[Assignment] Set down exactly the lines in the records below that run from the line with "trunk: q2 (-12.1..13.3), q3" to the line with "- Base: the", inclusive, and nothing more.
============
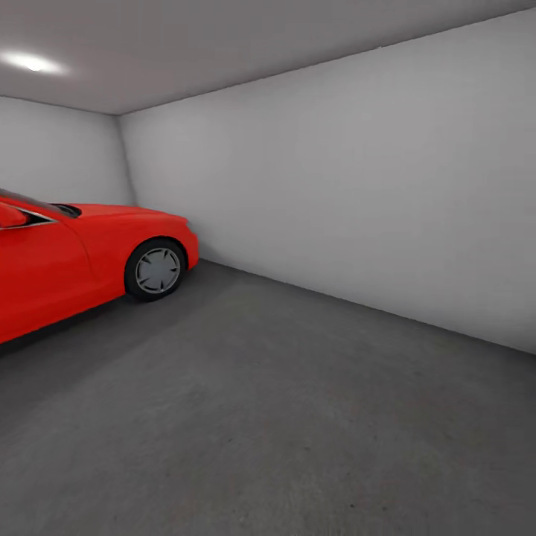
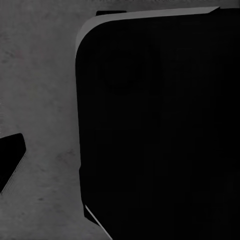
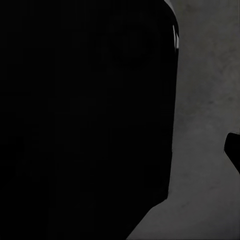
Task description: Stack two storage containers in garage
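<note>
Closest to the head camera was just the floor [image 1: 298, 417], that dark grey speckled concrete, running bare from the near edge all the way back to the walls. So the robot was in the garage [image 1: 350, 186] at this point: plain pale grey walls meeting in a corner at the back left, and a ceiling light [image 1: 33, 63] glowing up in the top left.

The red car [image 1: 67, 260] sat along the left side of the floor, nose pointing toward the back wall, with its front wheel [image 1: 156, 269] and grey hubcap facing the camera. Its shadow pooled on the concrete right under it.

Both wrist cams were mostly blocked by a big black rounded body [image 2: 160, 125] up close, and the same sort of dark mass [image 3: 85, 115] on the right one, with strips of that concrete floor beside it. A small dark tip poked in at the edge of each view, but honestly I couldn't tell whether either pincer was spread or pressed together.
</note>
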Robot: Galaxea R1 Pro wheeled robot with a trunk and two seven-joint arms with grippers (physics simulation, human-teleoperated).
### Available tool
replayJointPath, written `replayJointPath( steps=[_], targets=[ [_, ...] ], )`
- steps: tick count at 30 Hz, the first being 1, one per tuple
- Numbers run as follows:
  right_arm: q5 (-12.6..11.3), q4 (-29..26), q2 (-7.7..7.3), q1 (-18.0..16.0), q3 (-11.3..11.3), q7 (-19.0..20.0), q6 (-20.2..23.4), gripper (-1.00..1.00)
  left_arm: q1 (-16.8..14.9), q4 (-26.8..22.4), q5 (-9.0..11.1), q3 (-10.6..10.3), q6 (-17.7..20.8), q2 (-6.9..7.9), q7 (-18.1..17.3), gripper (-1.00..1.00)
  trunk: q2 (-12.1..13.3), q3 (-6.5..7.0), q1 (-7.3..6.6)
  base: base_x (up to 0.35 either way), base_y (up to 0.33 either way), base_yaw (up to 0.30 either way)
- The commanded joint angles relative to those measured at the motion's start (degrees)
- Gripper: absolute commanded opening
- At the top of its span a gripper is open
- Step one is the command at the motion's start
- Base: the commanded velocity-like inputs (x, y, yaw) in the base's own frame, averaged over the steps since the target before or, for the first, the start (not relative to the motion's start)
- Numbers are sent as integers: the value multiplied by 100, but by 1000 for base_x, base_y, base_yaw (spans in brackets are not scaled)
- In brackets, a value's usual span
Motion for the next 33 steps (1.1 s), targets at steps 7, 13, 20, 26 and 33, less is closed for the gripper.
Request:
replayJointPath(
  steps=[7,13,20,26,33],
  targets=[
    [-9,2,0,-2,0,2,-13,100,0,0,1,1,-17,0,2,100,-2,-4,0,0,0,-296],
    [-9,2,-1,-2,0,6,-10,100,0,-3,1,-1,-17,0,2,100,-2,-4,0,0,0,-296],
    [22,3,3,-2,15,6,-18,100,0,0,1,-2,-19,0,2,100,-2,-4,0,0,0,-296],
    [26,2,1,-2,12,6,-18,100,0,0,1,-2,-19,0,2,100,-2,-4,0,0,0,-296],
    [35,2,3,-2,17,6,-18,100,0,-1,1,-2,-17,0,2,100,-2,-4,0,0,0,-296]
  ],
)
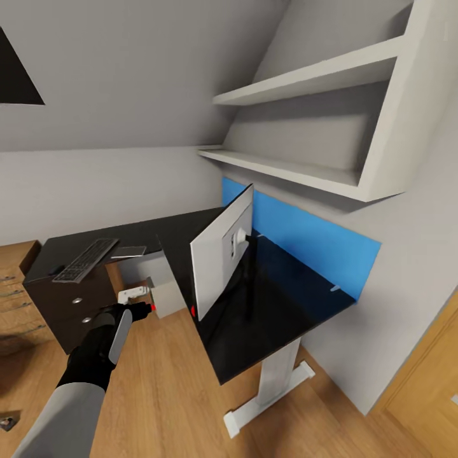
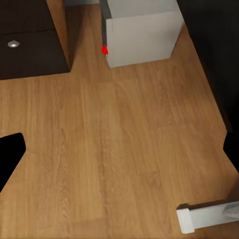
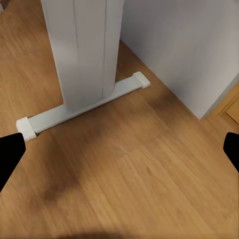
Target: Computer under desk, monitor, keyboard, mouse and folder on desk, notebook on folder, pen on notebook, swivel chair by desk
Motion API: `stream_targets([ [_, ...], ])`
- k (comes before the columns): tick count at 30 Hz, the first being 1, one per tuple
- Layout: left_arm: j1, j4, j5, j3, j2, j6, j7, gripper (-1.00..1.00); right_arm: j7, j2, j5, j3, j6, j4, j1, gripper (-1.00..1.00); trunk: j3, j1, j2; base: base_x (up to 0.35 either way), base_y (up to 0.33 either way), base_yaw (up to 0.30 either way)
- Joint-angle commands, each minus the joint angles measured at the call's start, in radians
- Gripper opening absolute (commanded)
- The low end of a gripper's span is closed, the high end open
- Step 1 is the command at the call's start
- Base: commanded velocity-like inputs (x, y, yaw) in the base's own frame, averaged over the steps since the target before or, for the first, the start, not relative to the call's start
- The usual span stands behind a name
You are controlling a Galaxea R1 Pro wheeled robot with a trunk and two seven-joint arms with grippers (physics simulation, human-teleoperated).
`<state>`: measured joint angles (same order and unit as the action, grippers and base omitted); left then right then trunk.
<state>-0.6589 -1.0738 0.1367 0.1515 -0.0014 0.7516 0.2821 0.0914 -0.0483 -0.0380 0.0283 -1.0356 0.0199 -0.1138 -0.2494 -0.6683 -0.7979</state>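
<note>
The monitor (image 1: pixel 222 254) stands on the black desk (image 1: pixel 286 299) with its pale back towards me. On the desk's left wing lies the keyboard (image 1: pixel 86 259), and beside it a thin grey rectangle (image 1: pixel 129 252) that looks like the notebook. Under the desk sits the light grey computer (image 1: pixel 166 299) (image 2: pixel 142 37), its red dot facing out. My left gripper (image 1: pixel 141 308) (image 2: pixel 119 152) hangs open over the floor just in front of the computer. My right gripper (image 3: pixel 119 152) is open and empty above the floor by the desk's white leg (image 3: pixel 84 50). The mouse, folder, pen and swivel chair are out of view.
A black drawer unit (image 1: pixel 70 305) (image 2: pixel 30 40) stands left of the computer. The white leg's foot (image 1: pixel 267 394) (image 3: pixel 79 107) rests on the wooden floor. A blue panel (image 1: pixel 305 242) backs the desk and white shelves (image 1: pixel 305 172) hang above it. A light wooden chest (image 1: pixel 13 286) is at far left.
</note>
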Motion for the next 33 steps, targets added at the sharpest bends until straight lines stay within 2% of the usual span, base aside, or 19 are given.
stream_targets([
  [1, -0.001, -0.001, 0.011, 0.0, 0.0, 0.003, 0.008, 1.0, 0.002, 0.0, -0.003, 0.004, -0.004, 0.002, -0.001, 1.0, -0.001, 0.0, -0.001, 0.0, 0.041, -0.032],
  [12, -0.001, 0.003, 0.012, 0.002, 0.006, 0.003, 0.01, 1.0, 0.001, 0.0, -0.003, 0.004, -0.008, 0.003, -0.001, 1.0, 0.01, 0.0, -0.001, 0.0, 0.007, -0.151],
  [18, -0.001, 0.004, 0.013, 0.002, 0.019, 0.002, 0.008, 1.0, -0.002, 0.001, -0.001, 0.004, -0.012, 0.003, 0.006, 1.0, 0.017, 0.0, -0.001, 0.008, 0.007, -0.174],
  [27, -0.001, 0.017, 0.016, 0.002, 0.022, -0.002, 0.003, 1.0, -0.004, 0.001, 0.0, 0.004, -0.012, 0.003, 0.009, 1.0, 0.022, 0.0, -0.001, 0.204, 0.14, -0.081],
  [30, -0.001, 0.048, 0.016, 0.002, 0.021, -0.03, 0.002, 1.0, -0.003, 0.001, 0.0, 0.004, -0.012, 0.003, 0.009, 1.0, 0.022, 0.0, -0.001, 0.283, 0.129, -0.009],
  [33, -0.001, 0.1, 0.017, 0.002, 0.021, -0.103, -0.001, 1.0, -0.001, -0.002, 0.0, 0.004, -0.012, 0.003, 0.009, 1.0, 0.022, 0.0, -0.001, 0.288, 0.072, -0.003],
])
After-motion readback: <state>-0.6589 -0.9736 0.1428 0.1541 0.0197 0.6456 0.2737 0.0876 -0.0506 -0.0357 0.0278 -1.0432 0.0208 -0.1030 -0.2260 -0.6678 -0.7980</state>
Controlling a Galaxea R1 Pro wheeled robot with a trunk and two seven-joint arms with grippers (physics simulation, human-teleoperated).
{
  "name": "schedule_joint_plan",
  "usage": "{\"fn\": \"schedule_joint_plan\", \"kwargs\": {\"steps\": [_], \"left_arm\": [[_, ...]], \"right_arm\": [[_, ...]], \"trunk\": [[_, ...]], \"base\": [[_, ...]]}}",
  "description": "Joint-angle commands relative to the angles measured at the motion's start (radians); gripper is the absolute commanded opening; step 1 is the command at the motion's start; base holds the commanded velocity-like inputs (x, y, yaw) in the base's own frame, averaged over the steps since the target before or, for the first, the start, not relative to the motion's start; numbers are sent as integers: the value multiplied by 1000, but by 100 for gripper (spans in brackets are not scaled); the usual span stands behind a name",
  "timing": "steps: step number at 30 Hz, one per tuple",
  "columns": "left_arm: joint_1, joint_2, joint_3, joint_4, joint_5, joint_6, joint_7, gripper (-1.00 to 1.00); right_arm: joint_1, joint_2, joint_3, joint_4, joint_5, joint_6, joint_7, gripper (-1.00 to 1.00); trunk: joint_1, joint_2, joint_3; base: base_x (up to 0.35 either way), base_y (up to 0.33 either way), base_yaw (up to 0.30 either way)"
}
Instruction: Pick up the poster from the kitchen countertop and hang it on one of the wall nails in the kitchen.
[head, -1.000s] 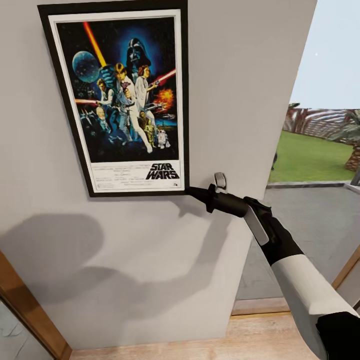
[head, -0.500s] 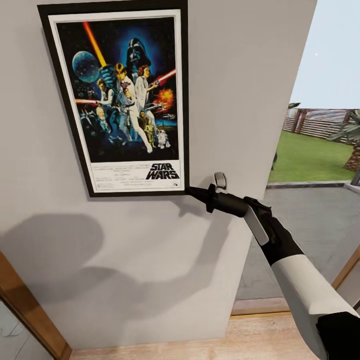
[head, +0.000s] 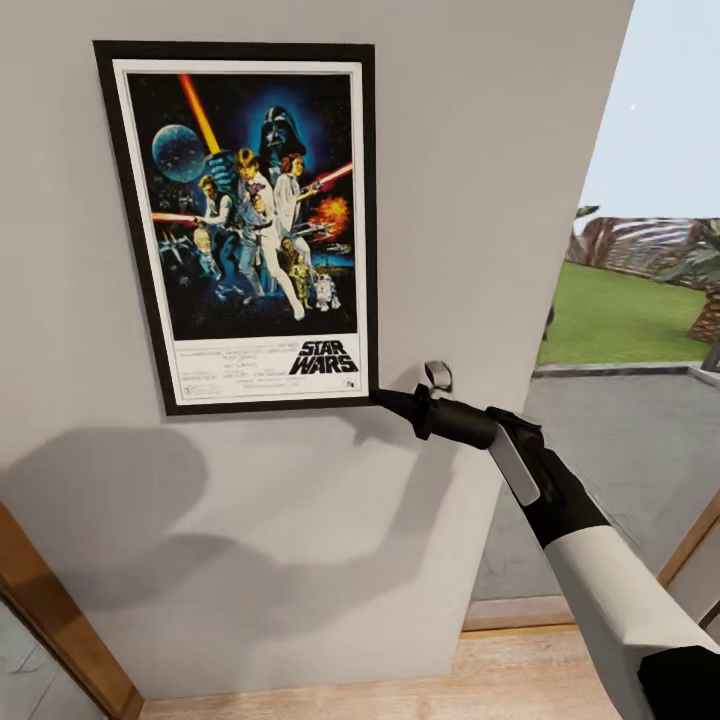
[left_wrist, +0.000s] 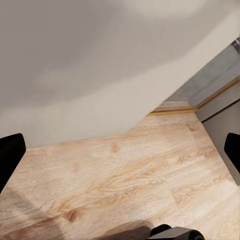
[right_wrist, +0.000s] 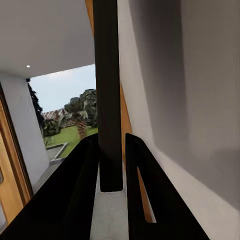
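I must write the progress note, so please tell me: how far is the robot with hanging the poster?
Done: the poster is off the countertop and up against the grey wall, nearly upright. In hand: the right gripper pinches its lower right corner; the right wrist view shows the black frame edge between the closed fingers. Left: settling it on a nail, which is hidden, then letting go. The left gripper hangs open over the floor.

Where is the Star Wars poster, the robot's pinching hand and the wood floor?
poster (head: 245, 225): head view, middle of its artwork.
right gripper (head: 385, 398): head view, fingertips at poster's corner.
wooden floor (left_wrist: 125, 185): left wrist view, bare planks.
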Motion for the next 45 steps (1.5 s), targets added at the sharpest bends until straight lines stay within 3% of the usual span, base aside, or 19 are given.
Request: {"fn": "schedule_joint_plan", "kwargs": {"steps": [1, 15, 16, 21, 45], "left_arm": [[0, 0, 0, -1, 1, -7, -1, 100], [0, 1, 1, 0, 1, -6, -1, 100], [0, 1, 22, 0, 1, -7, -1, 100], [0, 1, 40, 0, 1, -7, -1, 100], [0, 1, 42, 0, 0, -7, -1, 100]], "right_arm": [[-1, -1, 3, 3, 8, 6, -16, -100], [0, -1, 3, 3, 8, 6, -16, -100], [0, -1, 3, 3, 8, 6, -17, -100], [0, 0, 3, 3, 8, 6, -17, -100], [0, -1, 3, 7, 8, 7, -17, -100]], "trunk": [[1, -2, -2], [1, -2, -2], [1, -2, -2], [1, -2, -2], [1, -2, -2]], "base": [[0, 0, 0], [0, 3, 0], [0, 132, 0], [0, 75, 0], [0, 87, 0]]}}
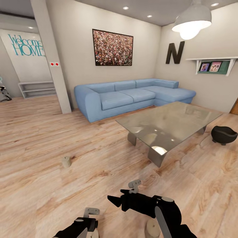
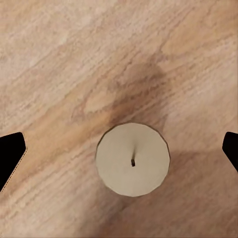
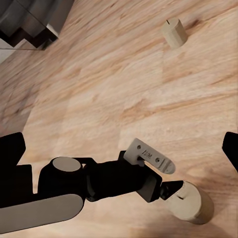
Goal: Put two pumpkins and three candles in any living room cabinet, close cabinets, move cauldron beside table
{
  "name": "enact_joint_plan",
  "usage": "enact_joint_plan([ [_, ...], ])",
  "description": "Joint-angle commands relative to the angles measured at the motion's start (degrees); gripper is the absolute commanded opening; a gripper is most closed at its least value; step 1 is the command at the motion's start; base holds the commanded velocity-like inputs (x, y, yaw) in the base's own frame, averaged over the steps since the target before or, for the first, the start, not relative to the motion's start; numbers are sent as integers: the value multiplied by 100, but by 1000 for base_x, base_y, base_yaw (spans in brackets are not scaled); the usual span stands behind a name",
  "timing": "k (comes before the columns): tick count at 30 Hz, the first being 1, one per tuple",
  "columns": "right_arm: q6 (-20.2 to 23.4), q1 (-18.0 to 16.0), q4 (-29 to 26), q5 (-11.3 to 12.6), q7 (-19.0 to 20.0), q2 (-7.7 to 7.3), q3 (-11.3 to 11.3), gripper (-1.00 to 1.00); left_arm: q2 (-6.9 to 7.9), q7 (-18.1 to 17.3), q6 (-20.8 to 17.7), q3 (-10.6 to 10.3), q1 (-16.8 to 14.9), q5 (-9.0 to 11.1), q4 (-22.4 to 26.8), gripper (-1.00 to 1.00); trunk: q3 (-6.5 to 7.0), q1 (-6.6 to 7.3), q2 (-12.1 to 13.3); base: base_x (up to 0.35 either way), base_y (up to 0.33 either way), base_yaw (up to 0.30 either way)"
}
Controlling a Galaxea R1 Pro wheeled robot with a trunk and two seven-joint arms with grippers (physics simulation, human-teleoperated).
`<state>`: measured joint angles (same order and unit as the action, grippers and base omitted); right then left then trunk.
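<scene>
Left wrist view shows the left gripper (image 2: 119, 153) opened wide above a short pale grey-green candle (image 2: 133, 158) standing upright on the wooden floor (image 2: 59, 59), between the fingertips, untouched.

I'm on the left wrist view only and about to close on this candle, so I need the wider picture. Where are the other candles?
Observer: A second candle stands upright on the floor ahead and to the left, out in the open.
Operator: And the last one?
Observer: A third candle stands close in, partly hidden behind the right arm in the head view.
Operator: Is the right side free to fetch it?
Observer: Yes, the right gripper is open and holds nothing.
</scene>
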<state>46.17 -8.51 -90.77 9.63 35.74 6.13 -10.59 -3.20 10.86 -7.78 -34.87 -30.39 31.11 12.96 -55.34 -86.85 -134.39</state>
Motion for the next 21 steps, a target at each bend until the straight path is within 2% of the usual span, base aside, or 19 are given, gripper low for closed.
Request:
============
[Solution below]
  trunk: q2 (-12.1..13.3), q3 (-6.5..7.0), q1 (-7.3..6.6)
  base: base_x (up to 0.35 either way), base_y (up to 0.33 either way), base_yaw (up to 0.30 either way)
- The commanded joint angles relative to those measured at the motion's start (degrees)
- Gripper: absolute commanded opening
- At the top of its span a gripper is open
- Step one is the command at the motion's start
- Base: the commanded velocity-like inputs (x, y, yaw) in the base's own frame, averaged over the steps since the target before or, for the first, the start (not relative to the motion's start)

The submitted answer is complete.